## EXERCISE DATA
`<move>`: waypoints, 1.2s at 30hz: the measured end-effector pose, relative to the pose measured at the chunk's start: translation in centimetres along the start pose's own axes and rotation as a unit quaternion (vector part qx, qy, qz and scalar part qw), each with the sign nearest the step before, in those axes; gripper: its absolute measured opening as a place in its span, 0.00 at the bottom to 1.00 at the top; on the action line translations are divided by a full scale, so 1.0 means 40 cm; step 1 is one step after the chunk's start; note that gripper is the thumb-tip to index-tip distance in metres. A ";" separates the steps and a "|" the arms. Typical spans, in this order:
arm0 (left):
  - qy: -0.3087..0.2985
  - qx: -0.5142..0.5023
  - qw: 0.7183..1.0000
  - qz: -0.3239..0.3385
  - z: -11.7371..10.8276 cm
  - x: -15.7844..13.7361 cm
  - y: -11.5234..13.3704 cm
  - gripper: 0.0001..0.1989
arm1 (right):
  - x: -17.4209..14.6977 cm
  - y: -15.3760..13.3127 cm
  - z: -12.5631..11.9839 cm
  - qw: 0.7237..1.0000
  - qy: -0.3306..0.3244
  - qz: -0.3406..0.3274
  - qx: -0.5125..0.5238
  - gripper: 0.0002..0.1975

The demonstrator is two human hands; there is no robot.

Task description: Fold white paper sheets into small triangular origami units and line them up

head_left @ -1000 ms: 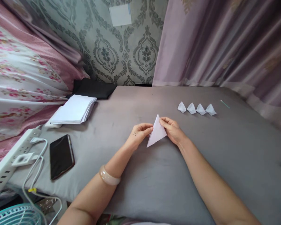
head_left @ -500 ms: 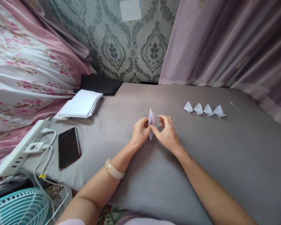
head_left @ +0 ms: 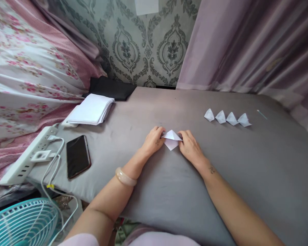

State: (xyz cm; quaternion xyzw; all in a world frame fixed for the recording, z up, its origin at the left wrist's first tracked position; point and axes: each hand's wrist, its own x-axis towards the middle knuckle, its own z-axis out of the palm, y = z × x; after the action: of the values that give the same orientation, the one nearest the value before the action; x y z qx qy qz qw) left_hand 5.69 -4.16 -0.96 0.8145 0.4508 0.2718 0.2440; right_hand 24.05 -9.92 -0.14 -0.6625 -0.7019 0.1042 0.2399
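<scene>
Paper point(head_left: 171, 135), 1 piece, in 2 hands point(head_left: 153, 140)

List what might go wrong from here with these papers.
The folded paper, held at its sides by the left hand and right hand, might crease crookedly if they pull unevenly.
The four small paper shapes sit in a row beyond the right hand; a stray sweep could scatter them.
</scene>
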 end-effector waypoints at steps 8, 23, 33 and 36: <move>-0.075 0.124 0.975 0.167 -0.039 0.004 -0.011 0.12 | 0.007 0.026 -0.014 0.994 -0.051 -0.088 -0.044 0.28; -0.150 0.135 0.957 0.207 -0.088 0.001 -0.020 0.25 | 0.027 0.045 -0.029 0.987 -0.124 -0.095 -0.020 0.30; -0.102 0.079 0.983 0.131 -0.064 0.008 -0.002 0.16 | 0.038 0.064 -0.014 0.983 -0.056 0.004 0.173 0.15; -0.087 0.068 0.987 0.118 -0.051 0.011 -0.013 0.12 | 0.038 0.068 -0.005 0.984 -0.052 -0.002 0.171 0.14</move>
State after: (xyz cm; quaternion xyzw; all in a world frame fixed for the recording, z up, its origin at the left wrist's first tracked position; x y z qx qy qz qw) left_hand 4.23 -3.24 0.31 0.8973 0.3456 0.1953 0.1929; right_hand 26.51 -8.21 -0.93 -0.6039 -0.6865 0.2565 0.3133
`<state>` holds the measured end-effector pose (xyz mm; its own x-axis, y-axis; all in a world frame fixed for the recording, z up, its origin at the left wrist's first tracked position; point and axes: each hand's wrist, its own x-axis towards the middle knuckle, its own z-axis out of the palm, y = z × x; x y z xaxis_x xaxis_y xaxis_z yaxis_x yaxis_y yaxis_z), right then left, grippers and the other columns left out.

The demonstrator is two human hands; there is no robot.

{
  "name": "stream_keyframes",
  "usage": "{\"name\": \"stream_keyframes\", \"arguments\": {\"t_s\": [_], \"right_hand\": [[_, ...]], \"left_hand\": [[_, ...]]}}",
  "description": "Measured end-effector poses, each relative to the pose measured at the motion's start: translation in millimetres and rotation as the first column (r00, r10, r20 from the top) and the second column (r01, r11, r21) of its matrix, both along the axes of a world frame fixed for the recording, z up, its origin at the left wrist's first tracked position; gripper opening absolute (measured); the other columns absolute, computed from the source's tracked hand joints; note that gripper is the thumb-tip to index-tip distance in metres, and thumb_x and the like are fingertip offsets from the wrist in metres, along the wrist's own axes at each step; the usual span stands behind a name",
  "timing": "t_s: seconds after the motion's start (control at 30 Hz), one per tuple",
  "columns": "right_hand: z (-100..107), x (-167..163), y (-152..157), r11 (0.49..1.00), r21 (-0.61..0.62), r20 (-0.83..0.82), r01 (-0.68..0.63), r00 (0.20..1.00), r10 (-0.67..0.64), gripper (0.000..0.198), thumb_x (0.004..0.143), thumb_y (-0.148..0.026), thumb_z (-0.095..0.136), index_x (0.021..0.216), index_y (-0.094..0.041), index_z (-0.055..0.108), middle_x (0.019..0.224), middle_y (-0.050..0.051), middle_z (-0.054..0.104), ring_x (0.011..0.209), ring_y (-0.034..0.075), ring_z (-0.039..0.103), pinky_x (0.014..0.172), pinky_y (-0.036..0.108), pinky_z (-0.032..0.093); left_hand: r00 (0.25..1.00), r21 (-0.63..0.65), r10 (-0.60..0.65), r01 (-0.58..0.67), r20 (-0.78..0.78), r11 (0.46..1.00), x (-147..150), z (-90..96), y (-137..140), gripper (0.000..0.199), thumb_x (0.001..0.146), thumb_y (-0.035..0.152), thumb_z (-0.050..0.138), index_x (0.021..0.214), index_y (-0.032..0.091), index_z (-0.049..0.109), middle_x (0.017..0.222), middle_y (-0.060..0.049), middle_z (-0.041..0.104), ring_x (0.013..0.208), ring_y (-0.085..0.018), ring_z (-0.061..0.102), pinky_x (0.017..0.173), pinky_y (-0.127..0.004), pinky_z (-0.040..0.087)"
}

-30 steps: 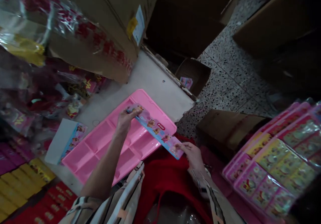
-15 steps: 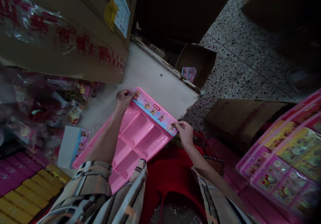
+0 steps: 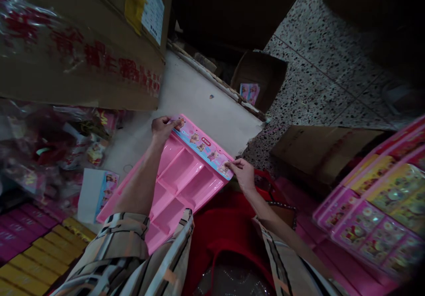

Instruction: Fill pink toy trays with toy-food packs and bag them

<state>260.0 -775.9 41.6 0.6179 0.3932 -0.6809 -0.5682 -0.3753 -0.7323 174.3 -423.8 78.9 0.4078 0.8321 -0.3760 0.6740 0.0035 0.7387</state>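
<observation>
A pink plastic tray [image 3: 181, 167] with several moulded compartments lies slanted on the white tabletop. Along its far edge runs a printed label strip [image 3: 206, 146] in pink and blue with small cartoon animals. My left hand [image 3: 162, 128] pinches the strip's left end, thumb on top, at the tray's corner. At the other end, the thumb and fingers of my right hand [image 3: 243, 171] are closed on the strip's right corner. Whether each hand also grips the tray rim beneath cannot be made out. My left forearm hides part of the tray's left side.
More printed strips [image 3: 108, 190] lie left of the tray. Plastic-bagged toys [image 3: 49, 141] and yellow and magenta boxes [image 3: 43, 254] fill the left. A large carton [image 3: 79, 61] stands behind. Filled, wrapped trays [image 3: 375, 225] are stacked at right. An open carton [image 3: 265, 77] sits beyond the table edge.
Hands, strip and tray keep nearly the same place, with both hands still pinching the strip's ends. The view has shifted slightly.
</observation>
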Motion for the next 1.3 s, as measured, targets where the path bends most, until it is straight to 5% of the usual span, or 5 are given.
{"name": "stream_keyframes", "arguments": {"t_s": [0.73,0.97,1.03,1.17,1.3], "right_hand": [[1.8,7.5,3.1,0.98,-0.112,0.027,-0.167,0.985,0.171,0.05,0.067,-0.066,0.08,0.075,-0.019,0.068,0.073,0.006,0.073,0.066,0.021,0.066,0.059,0.028,0.045],[7.2,27.7,-6.2,0.631,-0.7,0.209,-0.334,0.749,0.629,0.083,0.057,-0.085,0.077,0.106,-0.019,0.058,0.078,0.011,0.071,0.07,0.03,0.067,0.062,0.033,0.04],[2.8,26.8,-15.1,0.7,-0.618,0.217,-0.359,0.778,0.59,0.08,0.058,-0.086,0.075,0.102,-0.022,0.055,0.073,0.007,0.068,0.065,0.027,0.064,0.061,0.031,0.04],[-9.0,17.1,-25.3,0.961,-0.107,0.03,-0.255,0.965,0.259,0.071,0.055,-0.076,0.084,0.092,-0.023,0.054,0.068,-0.001,0.065,0.06,0.019,0.059,0.059,0.028,0.042],[-3.2,11.5,-24.6,0.982,0.102,-0.071,-0.16,0.983,0.167,0.061,0.061,-0.061,0.088,0.1,-0.019,0.067,0.071,-0.001,0.067,0.061,0.016,0.057,0.06,0.026,0.043]], "left_hand": [[0.977,0.314,-0.078,0.139,-0.199,0.939,-7.2,-18.7,-1.1,0.022,0.069,0.045,0.082,0.067,0.024,0.077,0.069,0.0,0.066,0.07,-0.019,0.06,0.067,-0.03,0.044],[0.992,0.533,0.008,0.063,-0.129,0.844,-5.3,-15.4,-9.8,0.063,0.061,0.033,0.09,0.119,0.021,0.069,0.109,-0.008,0.068,0.098,-0.024,0.061,0.089,-0.036,0.049],[0.978,0.563,-0.128,0.2,-0.166,0.802,0.2,-12.6,-3.4,0.052,0.069,0.03,0.086,0.117,0.021,0.07,0.115,-0.01,0.066,0.107,-0.027,0.06,0.098,-0.039,0.047],[0.81,0.401,-0.54,0.584,-0.229,0.706,15.8,-1.8,17.8,0.017,0.089,0.027,0.067,0.103,0.024,0.076,0.103,-0.008,0.068,0.101,-0.024,0.062,0.098,-0.039,0.048],[0.651,0.302,-0.723,0.755,-0.233,0.582,20.6,16.9,35.7,0.015,0.09,0.029,0.066,0.099,0.025,0.077,0.099,-0.008,0.067,0.093,-0.023,0.063,0.087,-0.036,0.051]]}}
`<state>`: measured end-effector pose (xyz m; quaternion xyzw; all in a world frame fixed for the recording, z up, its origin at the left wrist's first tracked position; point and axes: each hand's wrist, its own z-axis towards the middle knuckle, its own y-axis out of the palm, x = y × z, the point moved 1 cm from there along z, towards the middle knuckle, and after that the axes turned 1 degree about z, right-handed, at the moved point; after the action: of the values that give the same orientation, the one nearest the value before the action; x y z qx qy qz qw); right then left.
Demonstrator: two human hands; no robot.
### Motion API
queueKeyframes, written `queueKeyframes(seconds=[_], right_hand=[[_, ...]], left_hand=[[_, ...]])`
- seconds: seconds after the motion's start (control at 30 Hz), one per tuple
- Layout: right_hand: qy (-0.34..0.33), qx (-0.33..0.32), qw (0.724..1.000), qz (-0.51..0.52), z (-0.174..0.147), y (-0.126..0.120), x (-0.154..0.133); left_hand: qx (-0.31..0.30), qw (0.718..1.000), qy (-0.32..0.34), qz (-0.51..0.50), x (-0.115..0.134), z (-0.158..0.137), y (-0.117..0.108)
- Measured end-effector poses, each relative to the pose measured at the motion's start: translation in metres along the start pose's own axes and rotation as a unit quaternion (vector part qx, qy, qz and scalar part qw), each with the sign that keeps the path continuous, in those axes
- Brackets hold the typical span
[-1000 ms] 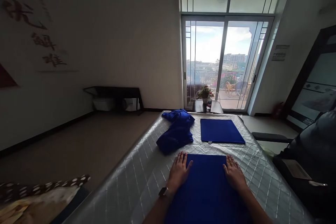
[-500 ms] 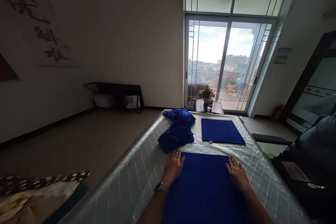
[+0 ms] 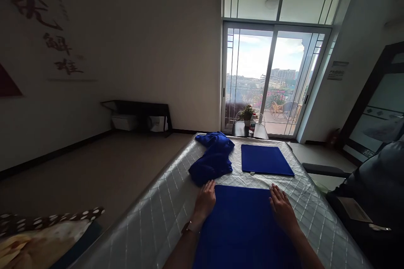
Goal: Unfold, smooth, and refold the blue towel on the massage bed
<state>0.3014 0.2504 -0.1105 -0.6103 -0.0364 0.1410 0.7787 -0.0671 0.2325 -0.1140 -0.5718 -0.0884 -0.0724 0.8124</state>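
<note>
A flat blue rectangle of cloth [image 3: 241, 227] lies in front of me, its near end running out of the bottom of the view. My left hand [image 3: 205, 199] rests at its far left corner, fingers stretched forward along the edge and the thumb barely showing. On the far right corner, my right hand [image 3: 280, 204] lies flat with its fingers extended. Just beyond my left hand is a crumpled blue garment [image 3: 213, 159]. A smaller flat blue folded cloth [image 3: 265, 159], with a small white tag at its near edge, sits farther off to the right.
A silver quilted cover [image 3: 158, 210] spreads over the table beneath the cloths. Behind it stand a potted plant [image 3: 247, 113] and a bottle [image 3: 253, 124] on a small dark table. A dark chair [image 3: 378, 180] is at the right; spotted fabric [image 3: 50, 220] lies lower left.
My left thumb has drawn in from the cloth toward the fingers. My right hand has shifted slightly left, its fingers now more over the cloth's corner. The camera view has tipped slightly.
</note>
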Motion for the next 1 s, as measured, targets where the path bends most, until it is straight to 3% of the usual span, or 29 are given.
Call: queueKeyframes(seconds=[0.07, 0.3, 0.77, 0.87, 1.0], right_hand=[[-0.026, -0.002, 0.999, 0.022, 0.001, -0.003, -0.007], [0.024, -0.081, 0.996, 0.037, -0.003, 0.007, -0.007], [0.064, -0.074, 0.995, 0.023, -0.002, 0.013, -0.003], [0.068, -0.069, 0.995, 0.030, -0.003, 0.012, -0.004], [0.072, -0.074, 0.994, 0.028, -0.002, 0.010, -0.005]], left_hand=[[-0.009, 1.000, 0.011, -0.006, 0.002, 0.001, -0.001], [-0.100, 0.994, 0.049, 0.008, 0.009, -0.002, -0.003], [-0.066, 0.993, 0.060, 0.075, 0.017, -0.009, -0.016], [-0.056, 0.992, 0.065, 0.088, 0.039, -0.009, -0.013], [-0.077, 0.982, 0.170, 0.024, 0.112, -0.012, 0.005]])
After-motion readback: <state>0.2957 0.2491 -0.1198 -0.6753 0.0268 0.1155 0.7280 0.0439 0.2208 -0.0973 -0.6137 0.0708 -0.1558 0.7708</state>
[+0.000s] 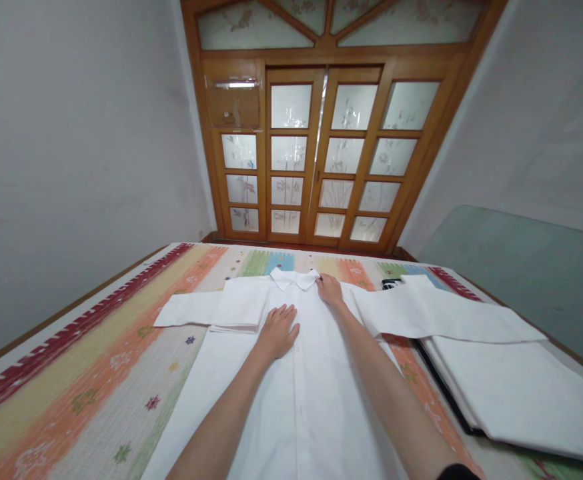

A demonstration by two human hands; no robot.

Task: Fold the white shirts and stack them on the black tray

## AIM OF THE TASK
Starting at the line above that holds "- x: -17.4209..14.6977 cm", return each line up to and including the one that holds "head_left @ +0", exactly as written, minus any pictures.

## OUTPUT FOR THIS EXERCISE
  - x: -17.4209..14.6977 cm
  - y: -15.3760..13.3127 cm
  - z: -12.5631..11.9839 cm
  - qw: 0.7237..1.0000
  - qy: -0.3306..0.3244
  - qz: -0.3406..0.3274
  - qx: -0.5125..0.5238
  - gripper: 0.0002..0.1975

The demonstrator is two human hands; there is no robot.

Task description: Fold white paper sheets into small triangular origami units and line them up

head_left @ -1000 ms: 
head_left @ -500 ms: 
head_left @ +0 ms: 

There is no more to add to the answer.